"WHY (believe in) JESUS?"
Isn't claiming that Jesus is unique intolerant?
What about other religions, other "ways to God?"
How can someone claim that one way is better than others?
All religions make some unique, distinct truth claims that could be labeled intolerant. Judaism, Islam, Christianity, and other religions have doctrines (truth claims) that distinguish them from one another. And, in reality, persons who are secular/non-religious, agnostic or athiest also make distinctive truth claims which can't be reconciled with what others believe, and are therefore, by the same definition, intolerant.
Everyone has some sort of belief system which does two things:
(1) their belief system makes truth claims which cannot be reconciled with other faith's truth claims, and
(2) at the foundation, every belief system is based on faith, because all of its truth claims cannot be proven by scientific observation, reason or logic. This is as true of the athiest's beliefs as it is of the Christian's beliefs...both accept some tenets of their belief system by faith, not scientific evidence.
So why be Christian instead of agnostic, or Muslim, or Wiccan? Is it fair to say Christianity is superior to any of these other faiths/belief systems/worldviews?
I believe the answer to that question is a resounding "yes!" - or I would not and could not be a Christian minister (or even a Christian, period). I could not and would not ask others to be part of the Christian faith if I didn't believe it accurately spoke about life, God, truth, and salvation.
Last Sunday (September 20), I asked the question, "Why believe in Jesus?" Jesus has been a polarizing figure in history for 2,000 years. He has received the devotion and worship of millions (likely over a billion people on earth today are Christians), but he is only seen as a great teacher or religious leader by many others, and even as a myth by many, who doubt he ever lived.
There is plenty of evidence that Jesus was a real, historical person. A number of first century A.D. and later texts - both Christian and non-Christian historical texts - speak of Jesus as a 1st century Jew who lived in Palestine. Josephus is one such historian from the 1st century who mentions Jesus several times, acknowledging him as a religious leader who had many followers.

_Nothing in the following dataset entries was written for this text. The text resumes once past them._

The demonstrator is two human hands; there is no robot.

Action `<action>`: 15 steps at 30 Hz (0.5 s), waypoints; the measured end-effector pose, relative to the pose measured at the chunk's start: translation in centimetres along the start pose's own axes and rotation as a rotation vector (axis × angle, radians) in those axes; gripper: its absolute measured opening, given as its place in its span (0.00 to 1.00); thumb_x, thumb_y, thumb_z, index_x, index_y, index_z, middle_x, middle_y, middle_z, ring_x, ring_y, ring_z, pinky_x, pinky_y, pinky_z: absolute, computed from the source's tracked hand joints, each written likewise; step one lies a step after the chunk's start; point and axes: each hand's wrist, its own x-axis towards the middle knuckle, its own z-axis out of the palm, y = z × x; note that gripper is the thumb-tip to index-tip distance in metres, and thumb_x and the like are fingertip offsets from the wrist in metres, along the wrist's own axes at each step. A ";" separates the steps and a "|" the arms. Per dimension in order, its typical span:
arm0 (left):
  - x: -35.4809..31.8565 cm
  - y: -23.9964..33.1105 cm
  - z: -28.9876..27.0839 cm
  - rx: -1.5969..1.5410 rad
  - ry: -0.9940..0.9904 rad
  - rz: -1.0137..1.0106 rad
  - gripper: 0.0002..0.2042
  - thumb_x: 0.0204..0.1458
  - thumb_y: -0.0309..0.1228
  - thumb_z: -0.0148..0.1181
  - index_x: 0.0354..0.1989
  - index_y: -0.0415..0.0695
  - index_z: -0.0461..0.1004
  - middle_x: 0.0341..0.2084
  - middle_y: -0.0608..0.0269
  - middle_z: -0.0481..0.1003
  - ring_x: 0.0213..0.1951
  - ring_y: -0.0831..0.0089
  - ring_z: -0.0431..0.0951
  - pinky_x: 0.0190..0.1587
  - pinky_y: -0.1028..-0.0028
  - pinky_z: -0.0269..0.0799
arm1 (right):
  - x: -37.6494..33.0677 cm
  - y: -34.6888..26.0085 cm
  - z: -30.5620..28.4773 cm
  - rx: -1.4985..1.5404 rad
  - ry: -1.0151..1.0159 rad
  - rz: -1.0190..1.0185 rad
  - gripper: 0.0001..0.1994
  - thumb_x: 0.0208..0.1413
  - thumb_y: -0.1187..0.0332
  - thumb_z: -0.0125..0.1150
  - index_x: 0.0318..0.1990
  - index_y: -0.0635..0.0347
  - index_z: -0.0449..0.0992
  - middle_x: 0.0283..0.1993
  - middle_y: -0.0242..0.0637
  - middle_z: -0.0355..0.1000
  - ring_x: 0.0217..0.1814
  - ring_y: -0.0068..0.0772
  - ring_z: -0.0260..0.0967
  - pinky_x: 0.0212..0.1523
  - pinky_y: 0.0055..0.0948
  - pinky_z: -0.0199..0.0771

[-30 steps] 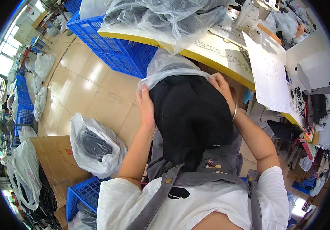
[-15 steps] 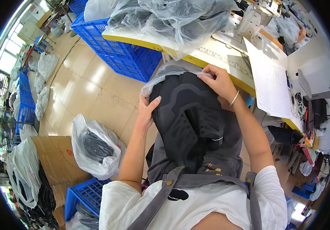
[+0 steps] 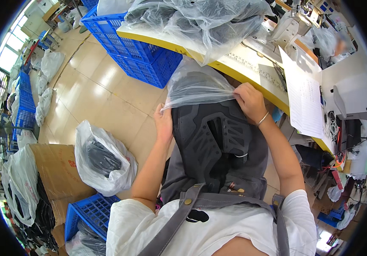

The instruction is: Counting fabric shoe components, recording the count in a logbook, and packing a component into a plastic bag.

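Across my lap lies a bundle of black shoe uppers [image 3: 196,136], with perforated side panels and a white tie near its right edge. A clear plastic bag [image 3: 200,87] covers the far end of the bundle. My left hand [image 3: 164,123] holds the bag's rim at the left side, the thumb near the bundle's edge. At the right, my right hand [image 3: 250,101] pinches the gathered rim, and the plastic is stretched between both hands. The near part of the bundle is outside the bag.
A sewing table [image 3: 251,87] with yellow edge stands ahead, carrying filled plastic bags [image 3: 200,25], a sewing machine [image 3: 283,30] and a paper sheet [image 3: 301,96]. Blue crates [image 3: 143,64] stand beyond its left end. A white bag [image 3: 102,158], cardboard box [image 3: 57,170] and blue basket [image 3: 91,215] sit at left.
The bag's rim has been drawn toward me over the far end of the bundle. My right hand has moved slightly right and nearer; my left hand has also come nearer.
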 end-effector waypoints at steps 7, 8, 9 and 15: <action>0.8 -0.9 -1.4 0.737 0.093 0.366 0.14 0.52 0.28 0.53 0.19 0.41 0.57 0.14 0.67 0.59 0.21 0.80 0.57 0.22 0.76 0.54 | -2.1 1.8 2.7 -0.279 -0.009 0.066 0.07 0.44 0.73 0.57 0.32 0.59 0.67 0.23 0.36 0.67 0.26 0.34 0.68 0.26 0.31 0.69; 0.7 -1.1 -1.5 0.794 0.157 0.355 0.13 0.51 0.26 0.53 0.20 0.40 0.56 0.15 0.64 0.59 0.21 0.78 0.58 0.23 0.75 0.55 | -2.0 1.6 3.0 -0.196 -0.038 0.210 0.07 0.45 0.72 0.56 0.33 0.58 0.67 0.22 0.37 0.68 0.26 0.35 0.69 0.27 0.31 0.69; 0.5 -1.3 -1.7 0.851 0.220 0.344 0.13 0.50 0.25 0.53 0.21 0.39 0.55 0.15 0.62 0.60 0.21 0.76 0.59 0.23 0.73 0.57 | -1.9 1.4 3.3 -0.112 -0.066 0.353 0.06 0.46 0.72 0.55 0.33 0.58 0.67 0.22 0.37 0.69 0.26 0.35 0.70 0.27 0.30 0.70; 1.1 -4.2 -3.5 0.252 0.157 -0.163 0.13 0.53 0.30 0.46 0.42 0.32 0.67 0.33 0.52 0.73 0.35 0.67 0.73 0.37 0.73 0.69 | -2.5 2.8 6.7 -0.022 0.060 0.507 0.09 0.50 0.67 0.51 0.38 0.56 0.71 0.24 0.43 0.70 0.27 0.37 0.71 0.30 0.34 0.70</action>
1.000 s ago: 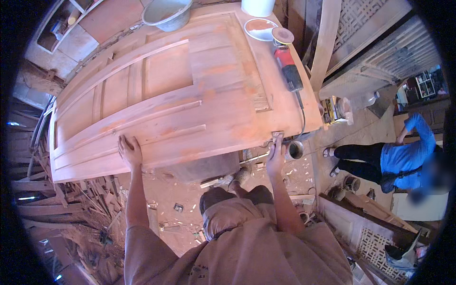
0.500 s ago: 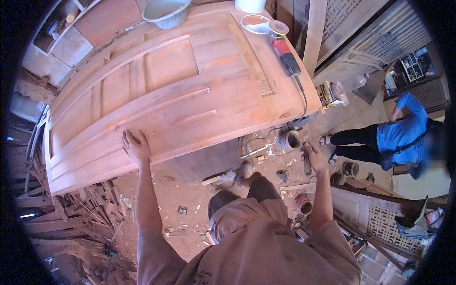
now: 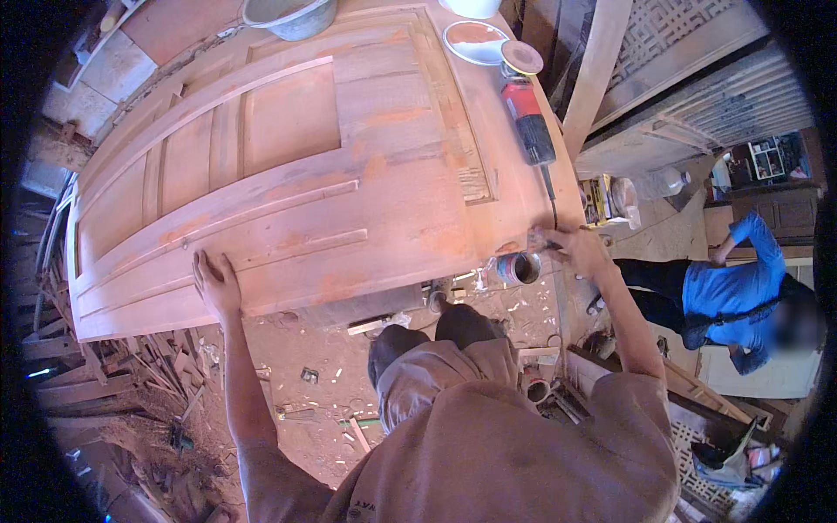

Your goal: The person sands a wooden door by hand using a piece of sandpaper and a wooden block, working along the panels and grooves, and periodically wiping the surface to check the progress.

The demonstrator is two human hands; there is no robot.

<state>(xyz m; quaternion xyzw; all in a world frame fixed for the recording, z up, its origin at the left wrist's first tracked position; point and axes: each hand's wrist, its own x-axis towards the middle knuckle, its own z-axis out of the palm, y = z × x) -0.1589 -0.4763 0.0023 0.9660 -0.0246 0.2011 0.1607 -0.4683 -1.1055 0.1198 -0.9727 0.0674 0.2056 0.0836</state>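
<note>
With scrap wood [image 3: 153, 383] at lower left, your left hand [image 3: 218, 288] lies spread flat on the wooden door [image 3: 410, 183] at upper centre, your right grip [image 3: 582, 251] holds a small indistinct tool [image 3: 540, 241] by the door's right end, a person [image 3: 728, 292] far right.

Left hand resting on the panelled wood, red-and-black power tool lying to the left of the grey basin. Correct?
Wrong side: the head view shows the red-and-black power tool lying to the right of the grey basin. The left hand does rest on the panelled wood.
</note>
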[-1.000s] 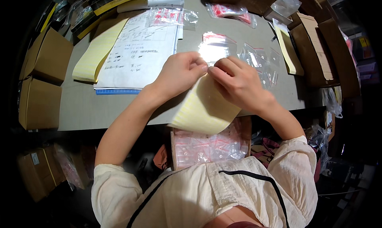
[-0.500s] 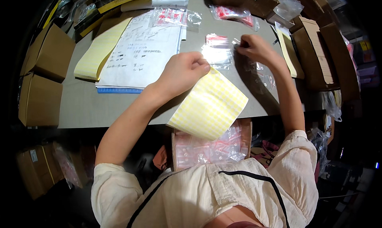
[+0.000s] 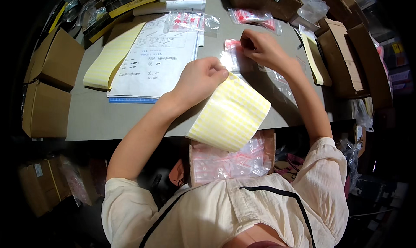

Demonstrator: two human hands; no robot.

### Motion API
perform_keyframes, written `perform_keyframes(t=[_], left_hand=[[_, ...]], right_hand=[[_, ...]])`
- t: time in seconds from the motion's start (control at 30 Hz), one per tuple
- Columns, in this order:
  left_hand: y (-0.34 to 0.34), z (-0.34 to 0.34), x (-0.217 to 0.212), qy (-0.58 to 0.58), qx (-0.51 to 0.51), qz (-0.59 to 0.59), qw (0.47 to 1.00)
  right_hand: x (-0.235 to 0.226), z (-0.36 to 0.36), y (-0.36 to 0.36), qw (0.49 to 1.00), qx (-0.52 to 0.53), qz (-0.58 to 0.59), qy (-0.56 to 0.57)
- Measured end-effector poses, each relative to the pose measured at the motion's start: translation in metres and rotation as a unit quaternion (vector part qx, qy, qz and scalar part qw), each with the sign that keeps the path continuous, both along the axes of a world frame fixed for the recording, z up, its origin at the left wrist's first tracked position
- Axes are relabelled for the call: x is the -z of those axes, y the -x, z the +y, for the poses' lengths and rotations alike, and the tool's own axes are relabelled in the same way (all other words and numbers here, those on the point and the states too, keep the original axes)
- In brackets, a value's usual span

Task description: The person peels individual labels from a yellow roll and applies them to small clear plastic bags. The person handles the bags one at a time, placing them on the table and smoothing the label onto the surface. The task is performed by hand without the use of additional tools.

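Risk: left hand (image 3: 200, 78) pinches yellow label sheet (image 3: 232, 116) by one corner over the table edge (image 3: 130, 133), while right hand (image 3: 260, 46) fingertips close on small clear bag (image 3: 232, 55); sheet could sag and slip.

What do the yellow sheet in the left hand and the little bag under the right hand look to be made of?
Yellow sheet: looks like matte paper, probably a label sheet, since a fine grid covers it and it bends stiffly where the left hand grips it. Little bag: thin clear plastic film, glossy; glare and wrinkles show, with red contents visible through it beside the right hand.
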State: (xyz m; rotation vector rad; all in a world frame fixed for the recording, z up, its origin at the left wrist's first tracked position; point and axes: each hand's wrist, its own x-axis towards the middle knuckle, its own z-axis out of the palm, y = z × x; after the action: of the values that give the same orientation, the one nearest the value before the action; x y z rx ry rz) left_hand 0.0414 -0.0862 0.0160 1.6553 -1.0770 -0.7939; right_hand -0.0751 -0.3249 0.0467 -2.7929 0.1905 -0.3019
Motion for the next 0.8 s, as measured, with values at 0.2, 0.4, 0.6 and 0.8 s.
perform_keyframes(t=[0.2, 0.4, 0.6, 0.8], left_hand=[[0.002, 0.003, -0.001, 0.010, -0.002, -0.011, 1.000], [0.003, 0.000, 0.000, 0.012, 0.016, -0.009, 1.000], [0.006, 0.001, -0.005, 0.025, 0.005, -0.002, 1.000], [0.006, 0.003, -0.010, 0.110, -0.019, 0.053, 0.992]], right_hand=[[-0.008, -0.022, 0.022, 0.951, 0.160, 0.147, -0.218], [-0.022, -0.043, 0.087, 0.924, 0.237, 0.224, -0.199], [-0.026, -0.001, 0.105, 0.901, 0.127, 0.047, -0.412], [-0.016, 0.065, 0.100, 0.861, 0.040, 0.152, -0.484]])
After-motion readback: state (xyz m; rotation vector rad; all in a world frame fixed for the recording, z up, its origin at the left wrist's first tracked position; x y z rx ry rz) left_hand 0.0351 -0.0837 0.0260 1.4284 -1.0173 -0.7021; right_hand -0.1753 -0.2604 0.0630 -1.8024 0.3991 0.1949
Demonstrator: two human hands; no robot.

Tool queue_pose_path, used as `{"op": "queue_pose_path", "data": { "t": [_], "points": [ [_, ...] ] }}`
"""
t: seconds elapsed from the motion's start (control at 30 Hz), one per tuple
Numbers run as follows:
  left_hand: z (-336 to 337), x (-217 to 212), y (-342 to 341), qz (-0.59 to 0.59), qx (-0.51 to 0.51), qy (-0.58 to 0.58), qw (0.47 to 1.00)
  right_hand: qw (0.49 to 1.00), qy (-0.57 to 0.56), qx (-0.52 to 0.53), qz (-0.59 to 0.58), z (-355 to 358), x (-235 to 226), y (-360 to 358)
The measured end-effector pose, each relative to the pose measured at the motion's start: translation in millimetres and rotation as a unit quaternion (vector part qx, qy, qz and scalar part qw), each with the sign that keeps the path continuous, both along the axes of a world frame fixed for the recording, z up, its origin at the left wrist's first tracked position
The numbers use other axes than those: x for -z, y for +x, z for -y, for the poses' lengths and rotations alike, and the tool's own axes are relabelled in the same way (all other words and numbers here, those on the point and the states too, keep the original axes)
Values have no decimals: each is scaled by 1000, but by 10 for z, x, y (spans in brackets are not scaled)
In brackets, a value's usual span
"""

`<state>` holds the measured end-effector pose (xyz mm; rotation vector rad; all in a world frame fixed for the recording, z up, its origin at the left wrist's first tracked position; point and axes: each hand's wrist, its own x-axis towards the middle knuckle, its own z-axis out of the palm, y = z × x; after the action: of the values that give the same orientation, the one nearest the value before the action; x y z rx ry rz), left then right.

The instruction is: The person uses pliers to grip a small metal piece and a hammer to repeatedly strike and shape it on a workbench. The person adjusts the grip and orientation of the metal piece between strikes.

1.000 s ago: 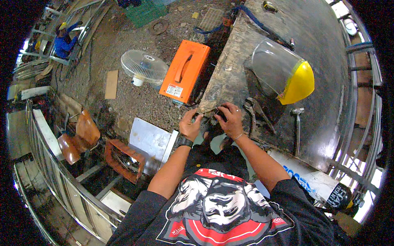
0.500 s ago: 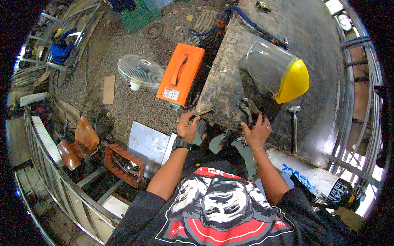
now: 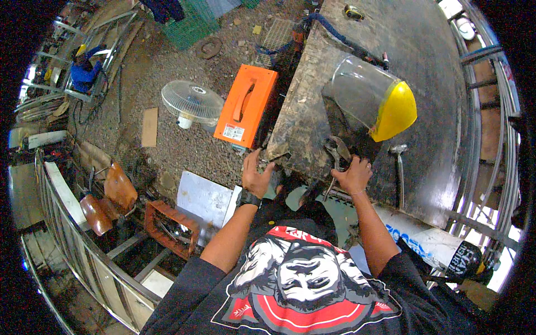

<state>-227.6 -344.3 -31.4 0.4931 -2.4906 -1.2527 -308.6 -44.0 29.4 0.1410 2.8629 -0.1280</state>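
Note:
My left hand [image 3: 257, 177] grips a small dark metal piece [image 3: 277, 159] at the near corner of the worn metal workbench [image 3: 441, 100]. My right hand [image 3: 353, 175] rests on the bench's front edge, its fingers closed around the handles of locking pliers [image 3: 336, 152] whose jaws point away from me. Just beyond the pliers lies a clear face shield with a yellow headpiece [image 3: 373, 97]. A black watch sits on my left wrist.
An orange welding machine [image 3: 246, 106] stands on the gravel left of the bench, with a white floor fan [image 3: 191, 103] beside it. A hammer [image 3: 398, 167] lies on the bench to my right. A metal plate [image 3: 204, 198], a rusty frame [image 3: 171, 228] and railings lie at my left.
My right hand has moved right along the bench edge, away from my left hand, and taken hold of the pliers. My left hand stayed at the bench corner.

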Motion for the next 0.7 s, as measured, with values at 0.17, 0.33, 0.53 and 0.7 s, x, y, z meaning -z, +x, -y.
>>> {"op": "queue_pose_path", "data": {
  "t": [0.17,0.33,0.53,0.7],
  "points": [
    [-73,-395,-190,-3,132,-224,966,982,-135,-28,128,-188,12,-190],
    [-39,-236,-486,57,239,-290,925,845,-434,62,306,-148,-67,-205],
    [-301,-1199,-509,-112,94,-44,988,566,-734,173,333,-13,-922,138],
    [-446,-1942,-545,-43,73,123,989,582,-749,79,308,120,-1496,308]
  ]
}}
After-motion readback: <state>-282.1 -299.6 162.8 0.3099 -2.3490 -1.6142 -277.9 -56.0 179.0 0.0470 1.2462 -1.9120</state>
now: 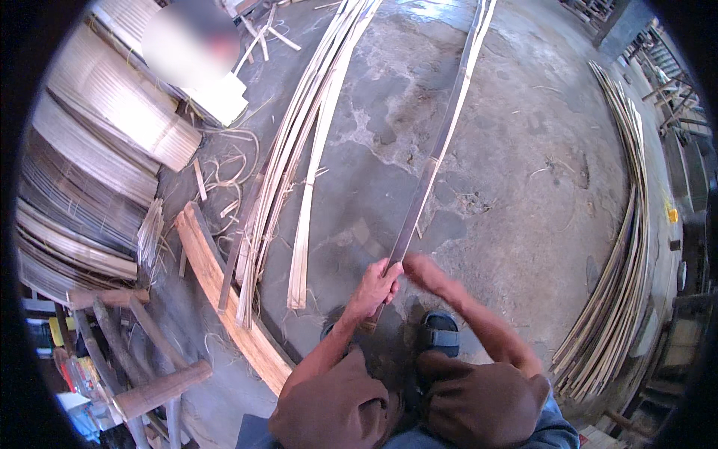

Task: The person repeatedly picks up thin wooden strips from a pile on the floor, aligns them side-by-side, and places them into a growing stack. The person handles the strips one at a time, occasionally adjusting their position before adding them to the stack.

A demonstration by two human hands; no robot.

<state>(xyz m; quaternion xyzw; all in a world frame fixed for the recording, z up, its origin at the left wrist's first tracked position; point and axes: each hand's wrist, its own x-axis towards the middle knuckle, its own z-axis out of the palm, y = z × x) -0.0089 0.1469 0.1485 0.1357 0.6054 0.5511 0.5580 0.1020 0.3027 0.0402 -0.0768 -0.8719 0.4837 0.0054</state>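
Note:
A long split bamboo strip, dark on its broad face and pale along one edge, runs from between my knees away to the far edge of the view. My left hand is wrapped round it close to its near end, fingers closed. Just to the right, my right hand is beside the strip and smeared by motion. Its fingers cannot be made out, nor whether it grips anything. The strip's near end shows below my left hand, between my sandalled feet.
Left of the strip lies a bundle of pale bamboo strips, beside a curved timber plank. A wooden stand is at the near left, stacked slatted mats beyond. Another strip bundle curves along the right.

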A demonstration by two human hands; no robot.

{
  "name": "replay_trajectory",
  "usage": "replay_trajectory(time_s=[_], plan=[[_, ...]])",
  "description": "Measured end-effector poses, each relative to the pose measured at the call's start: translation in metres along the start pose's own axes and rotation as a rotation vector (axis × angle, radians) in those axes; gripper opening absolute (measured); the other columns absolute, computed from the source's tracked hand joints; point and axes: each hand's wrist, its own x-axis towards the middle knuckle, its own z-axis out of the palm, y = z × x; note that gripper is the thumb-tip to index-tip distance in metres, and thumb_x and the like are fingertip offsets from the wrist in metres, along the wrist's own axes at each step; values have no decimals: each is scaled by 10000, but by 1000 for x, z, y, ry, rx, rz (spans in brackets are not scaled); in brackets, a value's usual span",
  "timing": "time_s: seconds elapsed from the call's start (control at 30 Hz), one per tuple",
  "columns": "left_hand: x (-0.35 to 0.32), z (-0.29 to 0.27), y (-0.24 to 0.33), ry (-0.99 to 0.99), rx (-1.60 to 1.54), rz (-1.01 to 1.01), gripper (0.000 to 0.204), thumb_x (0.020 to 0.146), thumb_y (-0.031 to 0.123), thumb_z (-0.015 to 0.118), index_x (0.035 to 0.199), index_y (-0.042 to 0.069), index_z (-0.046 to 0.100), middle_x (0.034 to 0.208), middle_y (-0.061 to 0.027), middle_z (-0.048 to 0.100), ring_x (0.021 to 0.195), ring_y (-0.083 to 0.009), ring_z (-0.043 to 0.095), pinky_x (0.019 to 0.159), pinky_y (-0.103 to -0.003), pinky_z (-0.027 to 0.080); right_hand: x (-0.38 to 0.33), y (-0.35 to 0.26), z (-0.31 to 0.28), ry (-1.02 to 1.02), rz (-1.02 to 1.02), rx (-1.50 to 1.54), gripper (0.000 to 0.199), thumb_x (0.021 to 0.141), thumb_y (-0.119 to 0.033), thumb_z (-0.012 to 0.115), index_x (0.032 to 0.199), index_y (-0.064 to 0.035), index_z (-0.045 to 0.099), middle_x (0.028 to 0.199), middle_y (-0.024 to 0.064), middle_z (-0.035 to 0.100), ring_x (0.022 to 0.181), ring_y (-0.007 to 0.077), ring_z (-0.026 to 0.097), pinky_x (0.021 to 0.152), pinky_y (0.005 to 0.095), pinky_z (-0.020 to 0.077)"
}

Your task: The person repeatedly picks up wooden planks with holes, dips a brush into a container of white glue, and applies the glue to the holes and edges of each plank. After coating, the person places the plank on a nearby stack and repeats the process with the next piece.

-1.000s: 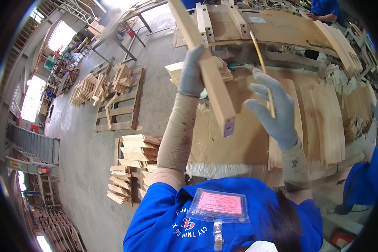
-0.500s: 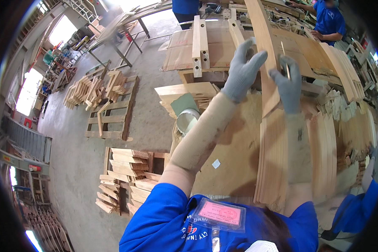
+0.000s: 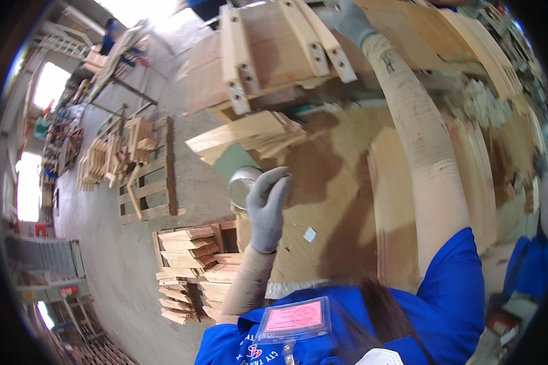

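In the head view, our smooth brown bench (image 3: pixel 298 258) stands on grey concrete floor (image 3: pixel 112 255). Our left hand (image 3: pixel 266 213) curls its fingers loosely beside a round cup (image 3: pixel 241 191); our blurred right hand (image 3: pixel 348 22), fingers unreadable, nears far, square-edged, bored wooden bars (image 3: pixel 332 48).

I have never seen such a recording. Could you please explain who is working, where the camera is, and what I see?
There is no robot, only a person with gloved hands. A fisheye camera on the head looks down, so straight edges bend.

The left hand is beside a white cup; I cannot tell whether they touch. The right hand, blurred, reaches out near wooden bars with holes. Whether it holds something is unclear.

The brown table bears wooden strips and a pale scrap.
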Motion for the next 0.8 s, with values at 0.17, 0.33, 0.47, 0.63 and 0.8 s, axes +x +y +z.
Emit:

The Christian movement from the first century on is evidence for Jesus as well; without the historical figure of Jesus (whom his followers believed not only suffered and died on a Roman cross, but was also raised from the dead with a recognizable body), why would these people suffer for their beliefs, and in many cases even suffer death because they would not recant their faith in Jesus as the Christ, the Messiah?
The answer is: their belief in Jesus resurrection - and consequently their own resurrection after death - was so strong a conviction that they were willing to remain faithful to his teachings, and even to suffer loss of reputation, health and life itself.
Another reason I believe Jesus is, in his own words, "the way, the truth, and the life," is because he himself made these claims about himself, and he never backed away from them. No other teacher or leader of another religion has claimed to be a savior. Many have claimed to be - and have been lauded as - great teachers, but Jesus claimed to be more. He claimed to be sent from God and he claimed to be the Savior of the world.
Other religious leaders have pointed to the divine.
Jesus alone has claimed to BE divine.
He could not make that kind of a claim without stirring up some questions and some doubts from people. Jesus definitely stirred people up - and he still does today! The Pharisees and other Jewish religious leaders of his own day understood exactly what Jesus was claiming for himself, and they plotted to destroy him for his claims. They were convinced that Jesus' claims about himself were blasphemy against their Jewish faith, Torah and traditions.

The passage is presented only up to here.